Shortly after their marriage, the Rebbe and his wife moved to Berlin, where the Rebbe enrolled in the University of Berlin and took courses in philosophy and mathematics.
When Hitler came to power in 1933, the Rebbe and Rebbetzin relocated to Paris, where the Rebbe continued with his studies, at the Sorbonne and at a Parisian engineering college, until 1938.
As he pursued academic knowledge at the leading universities of Europe, the Rebbe’s primary occupations lay elsewhere—in his consummate immersion in Torah study, and his work on behalf of Russian Jewry and other communal affairs in conjunction with his father-in-law. To this end, the Rebbe made repeated trips to his father-in-law in Riga and later Otwock (a suburb of Warsaw), and Rabbi Yosef Yitzchak would stop at his daughter and son-in-law’s home in his travels through Europe.

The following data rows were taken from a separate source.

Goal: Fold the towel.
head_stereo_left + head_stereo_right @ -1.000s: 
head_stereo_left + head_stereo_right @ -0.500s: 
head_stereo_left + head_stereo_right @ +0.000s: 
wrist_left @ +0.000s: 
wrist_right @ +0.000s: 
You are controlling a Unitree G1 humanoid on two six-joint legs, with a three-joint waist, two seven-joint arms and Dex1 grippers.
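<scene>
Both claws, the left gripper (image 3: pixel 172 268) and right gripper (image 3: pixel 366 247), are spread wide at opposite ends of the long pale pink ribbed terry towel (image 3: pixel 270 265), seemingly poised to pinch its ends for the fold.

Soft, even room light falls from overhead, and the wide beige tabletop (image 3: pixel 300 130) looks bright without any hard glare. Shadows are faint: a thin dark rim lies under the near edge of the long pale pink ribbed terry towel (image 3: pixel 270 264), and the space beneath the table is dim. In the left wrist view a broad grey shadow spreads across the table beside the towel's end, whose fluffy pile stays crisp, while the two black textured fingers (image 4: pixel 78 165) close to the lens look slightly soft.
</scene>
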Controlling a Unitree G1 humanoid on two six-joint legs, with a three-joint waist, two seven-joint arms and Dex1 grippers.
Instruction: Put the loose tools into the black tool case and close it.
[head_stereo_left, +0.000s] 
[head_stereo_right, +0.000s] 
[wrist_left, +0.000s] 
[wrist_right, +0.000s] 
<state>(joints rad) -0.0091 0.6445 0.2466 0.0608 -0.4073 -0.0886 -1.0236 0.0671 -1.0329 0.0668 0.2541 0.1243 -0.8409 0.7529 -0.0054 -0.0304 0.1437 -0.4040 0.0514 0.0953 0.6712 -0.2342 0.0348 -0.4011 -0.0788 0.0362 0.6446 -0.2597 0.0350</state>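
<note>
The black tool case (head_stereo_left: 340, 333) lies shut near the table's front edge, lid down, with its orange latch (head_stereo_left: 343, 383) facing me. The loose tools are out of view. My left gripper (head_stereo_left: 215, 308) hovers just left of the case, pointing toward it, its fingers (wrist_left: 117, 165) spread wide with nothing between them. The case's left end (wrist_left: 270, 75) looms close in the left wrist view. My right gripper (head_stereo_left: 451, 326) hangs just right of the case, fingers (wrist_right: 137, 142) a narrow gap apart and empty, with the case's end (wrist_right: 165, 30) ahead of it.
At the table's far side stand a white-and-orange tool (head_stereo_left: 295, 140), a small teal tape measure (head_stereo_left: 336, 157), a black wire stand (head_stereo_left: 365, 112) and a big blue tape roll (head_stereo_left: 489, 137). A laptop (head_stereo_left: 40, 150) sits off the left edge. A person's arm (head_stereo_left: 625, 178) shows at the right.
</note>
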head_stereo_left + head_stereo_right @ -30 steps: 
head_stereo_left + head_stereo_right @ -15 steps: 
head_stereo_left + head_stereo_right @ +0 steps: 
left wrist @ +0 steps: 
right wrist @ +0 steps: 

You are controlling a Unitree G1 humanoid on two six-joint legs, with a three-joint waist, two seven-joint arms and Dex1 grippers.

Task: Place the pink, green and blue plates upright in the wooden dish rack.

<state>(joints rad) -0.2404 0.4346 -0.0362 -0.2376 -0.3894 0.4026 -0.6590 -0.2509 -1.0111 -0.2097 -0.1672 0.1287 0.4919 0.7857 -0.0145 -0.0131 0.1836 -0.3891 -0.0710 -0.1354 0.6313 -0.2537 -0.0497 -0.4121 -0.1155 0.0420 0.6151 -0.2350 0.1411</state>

Throughout the years of his leadership, the Rebbe addressed the faith/science nexus on a variety of levels. On the question of perceived contradictions between the two, the Rebbe rejected the “apologetic” approach which reinterpreted biblical passages and other articles of faith to better fit the prevalent scientific theory. There was a time, wrote the Rebbe in his numerous letters on the topic, when scientists believed that certain “facts” could be “proven” by the scientific method. Today, however, it is universally acknowledged that the scientific method does not “prove facts,” but rather assigns greater or lesser probability to a hypothesis. The believing Jew, who holds in hand a document which he knows to be the revealed word of the Creator of nature and its laws, has no reason—indeed, no scientific reason—to modify that truth because it seems to contradict a hypothesis to which science, in its present stage of development and drawing on its present reservoir of knowledge, has assigned a certain degree of probability.
But the Rebbe saw the faith/science relationship as collaborative in essence, rather than combative. On the most basic level, he saw endless opportunities for harnessing the technological fruits of scientific advancement to further the aim of the believer to make the world a better, more harmonious and more G‑dly place. On a deeper level, he demonstrated how certain truths about G‑d and His relationship with our reality have become more apprehensible to the human mind through the perspective on reality which modern science has opened up for modern man.
(One of many examples cited by the Rebbe: Integral to Jewish faith is the concept of “specific divine providence”—that G‑d is aware of and concerned with every event in the universe, from the birth of a star in a distant galaxy to the turn of a leaf in the wind in a remote forest, and that they all figure in His master plan of creation and contribute to its realization. In earlier generations, this idea lay beyond the realm of rational credulity. The believer could accept it only on faith. Today, when we can watch a spacecraft landing on Mars and use a chip of silicon to compute millions of data points a second, it requires no great “leap of faith” to understand that He who imparted such potential to His creation certainly possesses it Himself.)
Finally, the Rebbe saw science as a way to experience the divine: by delving into the nature of creation, we come to know, love and stand in awe before the face of its Creator. While this has always been the case, recent discoveries and theories in many fields of science have been leaping far higher in their quest for the “greater picture,” and penetrating far deeper to the essence of things, than ever before.